# [Assignment]
The required answer is a copy of each line in the entries below that includes "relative".

# [Records for this exercise]
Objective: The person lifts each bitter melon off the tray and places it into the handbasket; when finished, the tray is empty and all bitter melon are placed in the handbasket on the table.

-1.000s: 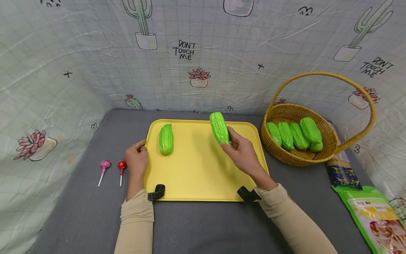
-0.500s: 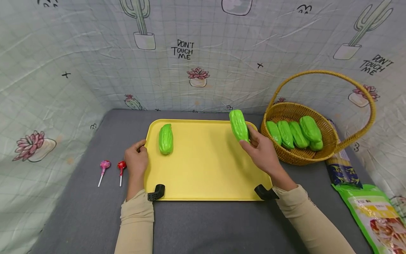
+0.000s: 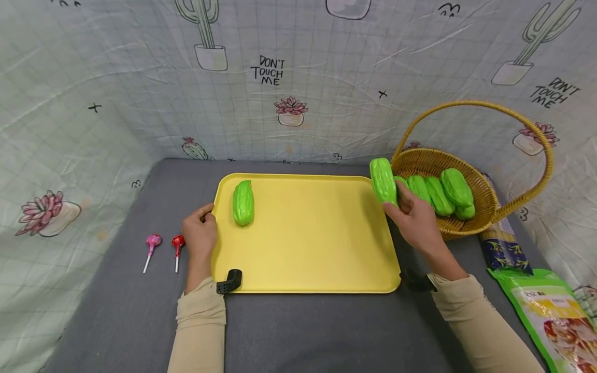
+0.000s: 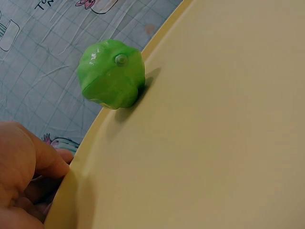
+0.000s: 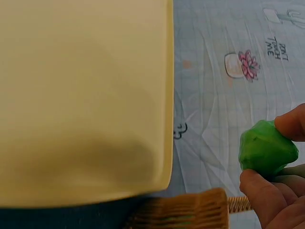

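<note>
My right hand (image 3: pixel 417 220) pinches a shiny green bitter melon (image 3: pixel 383 181) between thumb and fingers. It holds the melon above the right edge of the yellow tray (image 3: pixel 303 243), in front of the wicker basket's left side. In the right wrist view the melon (image 5: pixel 267 148) shows end-on between the fingertips. My left hand (image 3: pixel 200 228) grips the tray's left rim, its fingers curled at the edge. A second bitter melon (image 3: pixel 243 203) lies lengthwise on the tray near its upper left corner; the left wrist view shows its stem end (image 4: pixel 114 74).
The wicker basket (image 3: pixel 448 228) with a tall handle (image 3: pixel 543 155) stands to the right, several bitter melons (image 3: pixel 456 187) inside. Beyond it lie a dark blue packet (image 3: pixel 506 254) and a green food bag (image 3: pixel 550 316). Pink (image 3: pixel 153 241) and red lollipops (image 3: pixel 178 241) lie left.
My right hand has carried the bitter melon rightward from over the tray to beside the basket. The left hand stays at the tray's rim.
</note>
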### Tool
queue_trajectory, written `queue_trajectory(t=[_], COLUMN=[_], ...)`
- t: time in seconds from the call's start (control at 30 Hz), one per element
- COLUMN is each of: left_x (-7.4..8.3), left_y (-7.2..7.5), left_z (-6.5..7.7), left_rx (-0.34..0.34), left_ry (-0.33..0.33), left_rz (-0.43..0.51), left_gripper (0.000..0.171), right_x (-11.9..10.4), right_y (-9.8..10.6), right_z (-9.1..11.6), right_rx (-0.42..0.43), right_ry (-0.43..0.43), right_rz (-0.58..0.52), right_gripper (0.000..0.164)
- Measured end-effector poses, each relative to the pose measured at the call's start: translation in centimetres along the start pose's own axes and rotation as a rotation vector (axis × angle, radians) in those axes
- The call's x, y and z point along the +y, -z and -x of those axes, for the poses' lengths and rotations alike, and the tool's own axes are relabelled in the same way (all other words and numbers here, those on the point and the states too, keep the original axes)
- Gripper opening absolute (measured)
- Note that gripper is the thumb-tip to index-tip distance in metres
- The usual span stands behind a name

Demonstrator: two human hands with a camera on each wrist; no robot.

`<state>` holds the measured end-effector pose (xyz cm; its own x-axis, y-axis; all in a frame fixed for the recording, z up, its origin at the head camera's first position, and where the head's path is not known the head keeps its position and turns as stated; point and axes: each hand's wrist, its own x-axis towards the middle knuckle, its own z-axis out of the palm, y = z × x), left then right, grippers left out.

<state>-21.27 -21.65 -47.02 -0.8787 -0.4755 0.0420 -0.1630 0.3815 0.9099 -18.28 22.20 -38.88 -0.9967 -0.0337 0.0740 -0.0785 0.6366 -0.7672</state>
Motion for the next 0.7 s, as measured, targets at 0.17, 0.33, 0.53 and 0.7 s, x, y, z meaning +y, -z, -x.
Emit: queue_trajectory(t=[0.17, 0.33, 0.53, 0.7], left_x=[-0.1, 0.0, 0.0, 0.1], left_y=[-0.1, -0.1, -0.1, 0.0], left_z=[-0.1, -0.2, -0.2, -0.1], left_rx=[0.004, -0.001, -0.011, -0.008], left_ry=[0.002, 0.014, 0.021, 0.024], left_rz=[-0.007, -0.011, -0.012, -0.013], left_gripper=[0.037, 0.037, 0.037, 0.037], right_x=[1.0, 2.2, 3.7, 4.5], right_y=[1.3, 2.9, 4.3, 5.2], right_z=[0.2, 0.3, 0.5, 0.6], right_rx=[0.016, 0.044, 0.054, 0.061], right_ry=[-0.025, -0.043, -0.071, -0.073], right_rz=[0.037, 0.066, 0.103, 0.131], right_gripper=[0.076, 0.076, 0.075, 0.075])
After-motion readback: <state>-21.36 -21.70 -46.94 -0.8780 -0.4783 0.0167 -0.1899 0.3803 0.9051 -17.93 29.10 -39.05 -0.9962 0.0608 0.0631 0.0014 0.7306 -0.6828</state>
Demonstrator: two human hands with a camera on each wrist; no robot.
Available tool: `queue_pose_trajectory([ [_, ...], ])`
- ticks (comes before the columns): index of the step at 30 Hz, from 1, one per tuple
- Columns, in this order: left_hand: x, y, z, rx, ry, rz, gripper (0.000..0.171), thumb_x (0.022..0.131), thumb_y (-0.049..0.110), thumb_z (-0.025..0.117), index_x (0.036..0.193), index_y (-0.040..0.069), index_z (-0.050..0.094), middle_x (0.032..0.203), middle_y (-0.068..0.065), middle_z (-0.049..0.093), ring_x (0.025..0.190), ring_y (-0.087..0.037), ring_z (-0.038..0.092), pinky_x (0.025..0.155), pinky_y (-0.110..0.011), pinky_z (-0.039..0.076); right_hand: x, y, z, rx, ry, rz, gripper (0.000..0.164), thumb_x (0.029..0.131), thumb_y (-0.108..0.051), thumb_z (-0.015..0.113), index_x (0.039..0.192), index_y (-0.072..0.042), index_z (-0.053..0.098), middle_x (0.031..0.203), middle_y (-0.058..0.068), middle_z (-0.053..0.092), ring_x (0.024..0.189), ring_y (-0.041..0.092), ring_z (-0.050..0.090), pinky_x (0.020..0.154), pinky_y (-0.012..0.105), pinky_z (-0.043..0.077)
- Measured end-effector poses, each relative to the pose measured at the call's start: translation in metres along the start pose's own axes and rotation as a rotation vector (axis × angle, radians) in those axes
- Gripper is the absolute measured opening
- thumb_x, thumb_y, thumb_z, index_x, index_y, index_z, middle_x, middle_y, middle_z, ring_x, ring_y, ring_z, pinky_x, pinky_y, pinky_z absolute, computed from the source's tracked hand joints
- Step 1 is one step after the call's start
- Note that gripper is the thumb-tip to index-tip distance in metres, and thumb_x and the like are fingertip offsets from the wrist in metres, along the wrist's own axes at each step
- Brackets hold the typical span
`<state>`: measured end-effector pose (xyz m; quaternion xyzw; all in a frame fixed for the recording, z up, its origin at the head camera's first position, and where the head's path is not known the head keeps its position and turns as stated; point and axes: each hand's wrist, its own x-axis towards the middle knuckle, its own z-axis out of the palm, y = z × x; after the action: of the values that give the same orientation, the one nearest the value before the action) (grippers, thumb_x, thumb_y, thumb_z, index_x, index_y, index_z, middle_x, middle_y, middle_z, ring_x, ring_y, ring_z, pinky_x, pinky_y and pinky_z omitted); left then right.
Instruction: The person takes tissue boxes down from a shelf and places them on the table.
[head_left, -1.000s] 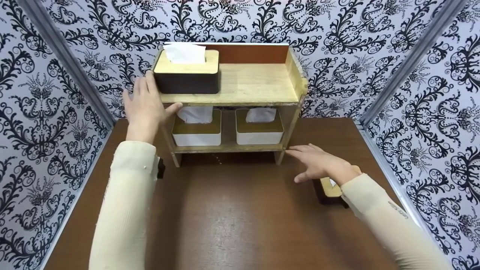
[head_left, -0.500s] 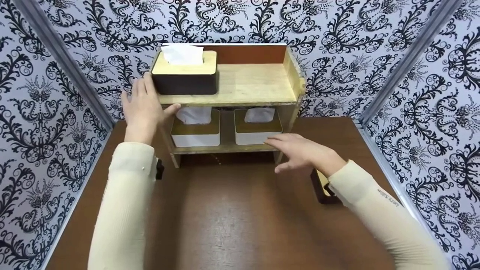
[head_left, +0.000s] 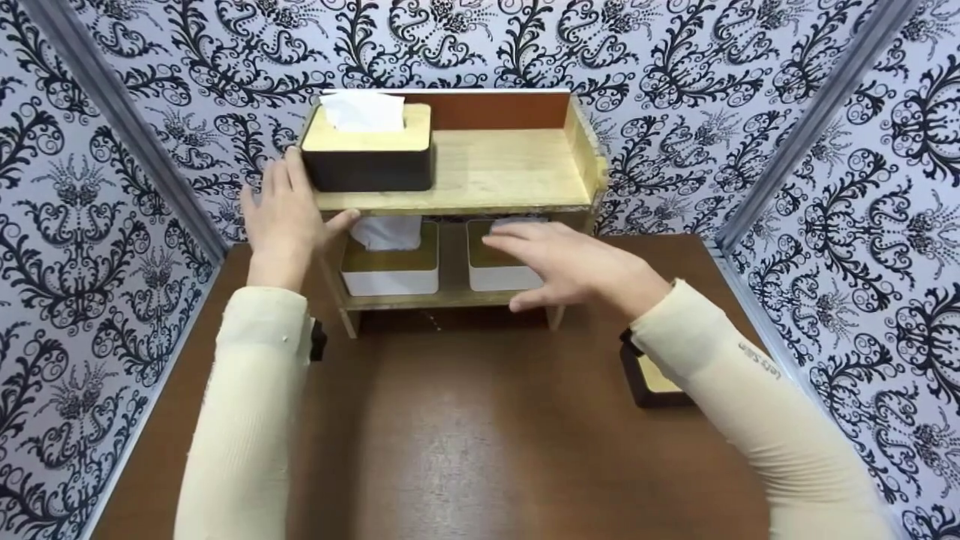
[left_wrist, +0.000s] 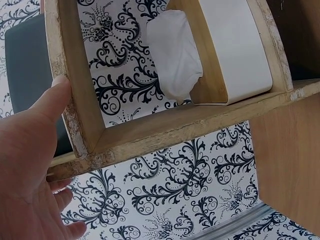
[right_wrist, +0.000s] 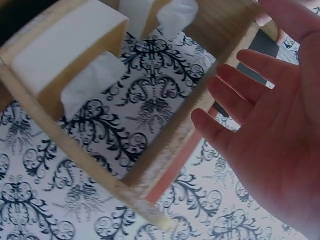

# [Output for this exercise]
- Measured end-effector poses, each relative to the pose measured at the call's start: translation in centimetres along the start pose's own axes and rotation as a rotation vector (axis × angle, radians) in those axes
- Measured end-effector poses, each relative to the pose measured at the call's start: translation in metres along the start pose's own axes and rotation as a rotation vector (axis × angle, radians) in those axes

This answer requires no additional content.